The human population in Vergen were a means to an end for him, and he would be hurting his own cause by reducing the number of people who could pick up swords and pitchforks to fight. There is no guarantee that he would let them live after they have served their purpose. I do not sympathize with him, because there are better ways of fighting injustice. I'm referring to Gandhi, Marting Luther King, and many others who peacefully fought oppression.
Gandhi and Luther had the respect of a lot of people because the modern society had passed through 2 WorldWars and there was a legal and official proclamation of the
human rights and
war crimes by the UN. They could be supported in law because that they recognized the right to life, to freedom from discrimination by race, sex or creed, (in the case of Luther the Constitution of the United States of America).
The comparison is quite unfair in a world where laws are created by humans to the protection of human, where non humans have no rights, and they have to live in exclusive neighborhoods or suburbs for nonhumans. In a land that was stolen from them
I completely agree that he is not a saint, but I think Roche is the lesser evil. At least Roche has feelings, and he cares about other people. He cares about Foltest, he cares about Ves, he cares about his unit, he starts to care about Geralt if you stick around to the end. On the other hand Iorveth sees everyone as a means to an end except maybe Saskia, and wether he actually cares about Saskia herself is also debatable.
He only shows this care when Geralt makes him notice that the nonhuman and the bard are friends of him. And Roche
needs Geralt by his side (and he will care of his tool befoe to lose it). And you are talking about facts that Geralt ignores so they cannot be used for making the first decision for chosing a path, like Saskia issue.
I chose to stick around with Roche because Geralt had given his word to him, and to be honest he kind of saved Geralt from getting skinned and hanged.
He not saving Geralt from be hanged. He
needs a awesome Witcher like Geralt to find the slayer of Folstet. If you refuse to deal with Roche in the prologue he has any doubt to kill Geralt right there and keep smiling (
*another prisoner killed while trying to escape. *Yes, sir"). If he were so "honest" he would bring Geralt back to the cel pending the execution.

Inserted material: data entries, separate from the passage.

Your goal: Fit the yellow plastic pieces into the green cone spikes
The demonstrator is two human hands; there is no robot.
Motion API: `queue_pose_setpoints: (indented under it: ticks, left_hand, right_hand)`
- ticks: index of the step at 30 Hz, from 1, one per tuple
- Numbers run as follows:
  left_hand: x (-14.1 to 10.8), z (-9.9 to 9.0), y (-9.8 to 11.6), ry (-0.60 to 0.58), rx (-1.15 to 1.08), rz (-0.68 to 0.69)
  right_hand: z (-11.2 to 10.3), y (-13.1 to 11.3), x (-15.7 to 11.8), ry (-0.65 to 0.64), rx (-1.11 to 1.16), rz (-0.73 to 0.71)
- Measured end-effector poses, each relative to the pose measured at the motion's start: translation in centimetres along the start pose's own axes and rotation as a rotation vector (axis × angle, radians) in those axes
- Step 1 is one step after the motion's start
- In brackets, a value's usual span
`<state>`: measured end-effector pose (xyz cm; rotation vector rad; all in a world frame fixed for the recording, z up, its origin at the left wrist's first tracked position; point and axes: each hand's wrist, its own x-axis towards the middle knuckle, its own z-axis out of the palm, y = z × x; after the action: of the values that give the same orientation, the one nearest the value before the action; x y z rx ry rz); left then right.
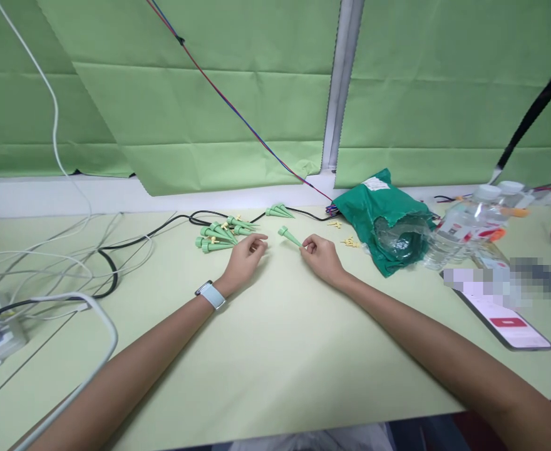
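My right hand [321, 257] pinches a green plastic watering spike [288, 235] by its narrow tip, with the wide ribbed end pointing up and to the left. My left hand [246, 258], with a watch [211, 294] on its wrist, has its thumb and fingers apart and holds nothing I can see. Just beyond it lies a pile of green spikes [216, 233], some with small yellow pieces among them. More green spikes [279, 211] lie together farther back. Small yellow plastic pieces [349, 242] are scattered to the right of my right hand.
A torn green plastic bag [379, 213] sits at the back right, beside clear bottles [468, 219]. A phone [505, 316] lies at the right. Tangled white and black cables [111, 263] spread over the left side. A green-covered wall [210, 113] rises behind the table [275, 357].
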<state>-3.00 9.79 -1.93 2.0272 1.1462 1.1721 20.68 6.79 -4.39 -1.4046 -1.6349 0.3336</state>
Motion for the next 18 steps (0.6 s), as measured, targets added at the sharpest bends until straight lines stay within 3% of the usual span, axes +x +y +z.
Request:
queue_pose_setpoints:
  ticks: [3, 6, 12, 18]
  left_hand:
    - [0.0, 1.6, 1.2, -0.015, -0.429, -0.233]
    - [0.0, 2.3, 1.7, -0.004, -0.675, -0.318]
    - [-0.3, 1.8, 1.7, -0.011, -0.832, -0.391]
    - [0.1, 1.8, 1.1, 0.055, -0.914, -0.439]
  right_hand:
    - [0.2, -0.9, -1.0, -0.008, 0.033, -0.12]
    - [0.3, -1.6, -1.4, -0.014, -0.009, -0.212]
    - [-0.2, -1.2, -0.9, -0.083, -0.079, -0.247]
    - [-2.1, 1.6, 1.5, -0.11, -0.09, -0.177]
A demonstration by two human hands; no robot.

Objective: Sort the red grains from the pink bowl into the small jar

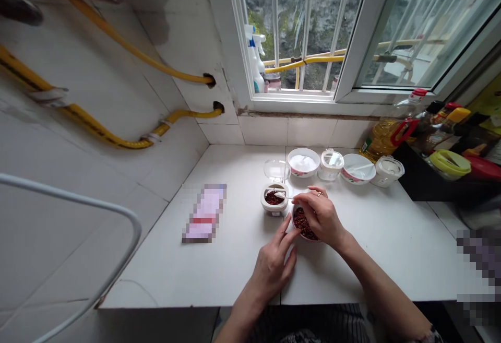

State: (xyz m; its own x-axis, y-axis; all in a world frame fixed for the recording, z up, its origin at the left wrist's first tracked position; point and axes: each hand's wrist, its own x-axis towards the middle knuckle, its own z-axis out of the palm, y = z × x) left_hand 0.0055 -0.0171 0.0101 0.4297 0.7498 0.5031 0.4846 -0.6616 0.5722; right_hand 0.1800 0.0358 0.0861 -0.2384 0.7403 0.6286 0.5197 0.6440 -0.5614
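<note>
In my right hand [321, 212] is a small white spoon [289, 197], pinched by its handle. The spoon's head lies over the mouth of a small white spice jar [274, 208], whose clear lid [276, 169] is flipped up at the back. Dark red-brown Sichuan peppercorns, as they appear, show inside the jar. Just right of it, a bowl [309, 239] contains more of the same peppercorns [302, 223], partly covered by my right hand. My left hand [274, 260] holds the bowl at its near left rim, fingers against the edge.
Behind stand a bowl of white grains [303, 164], a lidded jar [331, 165], another bowl [358, 169] with a white spoon and a second jar [388, 172]. An oil bottle [385, 131] and a black condiment rack [420, 176] stand right. A blurred pink packet [205, 212] lies left.
</note>
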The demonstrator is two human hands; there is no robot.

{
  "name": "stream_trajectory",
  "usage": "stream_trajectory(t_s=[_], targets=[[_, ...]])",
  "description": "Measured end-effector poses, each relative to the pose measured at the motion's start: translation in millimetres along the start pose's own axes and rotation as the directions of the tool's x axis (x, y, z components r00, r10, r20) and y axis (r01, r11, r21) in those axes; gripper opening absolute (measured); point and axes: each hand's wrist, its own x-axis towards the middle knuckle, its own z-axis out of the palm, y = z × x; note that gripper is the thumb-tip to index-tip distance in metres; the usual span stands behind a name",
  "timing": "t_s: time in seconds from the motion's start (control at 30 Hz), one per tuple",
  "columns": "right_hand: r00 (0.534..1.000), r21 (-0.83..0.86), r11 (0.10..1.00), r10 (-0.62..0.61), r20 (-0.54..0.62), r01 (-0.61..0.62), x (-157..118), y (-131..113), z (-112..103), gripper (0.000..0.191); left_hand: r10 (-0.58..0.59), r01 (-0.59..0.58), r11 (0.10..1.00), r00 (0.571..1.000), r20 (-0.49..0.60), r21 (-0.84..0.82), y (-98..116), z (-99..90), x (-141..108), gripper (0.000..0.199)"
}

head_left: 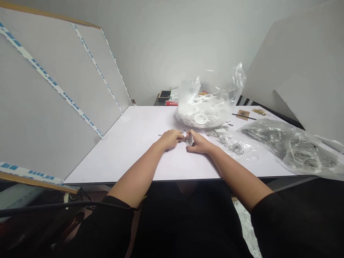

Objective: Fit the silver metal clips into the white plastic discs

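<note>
A white worktop (120, 154) carries everything, with a grey panel (56, 93), edged in blue-and-white tape, standing along it at 9 o'clock. Taking the hands as centre, a clear bag of white plastic parts (202, 114) sits at 12 o'clock. A clear bag of dark metal parts (292, 150) lies well out at 3 o'clock, with loose steel hardware (228, 141) nearer on the same bearing. A wooden tag (243, 114) lies at 2 o'clock.

The right hand (198, 142) is narrowed on a small clear part (189, 141) at mid-worktop. The left hand (170, 139) is curled close against it, though at this size its hold cannot be confirmed. The part appears light, stiff and slippery; its edges, taken with the fingertips, look the surest hold.
</note>
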Motion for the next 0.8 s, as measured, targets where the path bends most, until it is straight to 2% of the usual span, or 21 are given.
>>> stream_trajectory(t_s=[0.17,0.43,0.8], targets=[[1.0,-0.002,1.0,-0.01,-0.001,0.01,0,-1,-1,0.045,-0.013,0.013,1.0,1.0,-0.016,-0.014,1,1.2,2,0.026],[1.0,-0.003,1.0,-0.012,0.002,0.012,-2,1,-1,0.046,-0.068,0.066,0.995,0.997,0.028,0.073,10,-1.1,6,0.022],[0.999,-0.007,0.999,-0.045,-0.02,0.044,-1,4,1,0.044,-0.046,0.04,0.989,0.998,0.037,0.144,18,-2.5,7,0.025]])
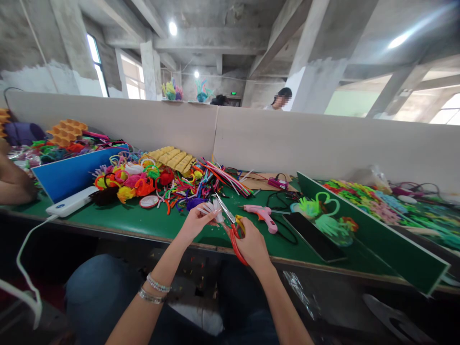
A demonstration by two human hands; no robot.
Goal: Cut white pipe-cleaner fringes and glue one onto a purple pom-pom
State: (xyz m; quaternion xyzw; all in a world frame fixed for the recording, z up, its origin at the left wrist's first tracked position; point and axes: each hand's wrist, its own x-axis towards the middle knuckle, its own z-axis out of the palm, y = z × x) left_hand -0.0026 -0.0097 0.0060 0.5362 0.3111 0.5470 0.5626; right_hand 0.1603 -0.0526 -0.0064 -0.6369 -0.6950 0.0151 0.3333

I like how people want see good or evil at the first sight, but I see that the romanticism clouds some eyes in front two people as grey and strong ad rough and loyal to thier each beliefs as Roche and Iorveth. Exactly the same characters in opposed worlds and circunstances
The Witcher games are so special in their own story that playing the game once without choicing all the differents options even, specially those we don't like, is the worst the gamer can do. For enjoying this game in its total complexity, the gamer must put his mind empty of any feelings and start from a blank page at every playthrough.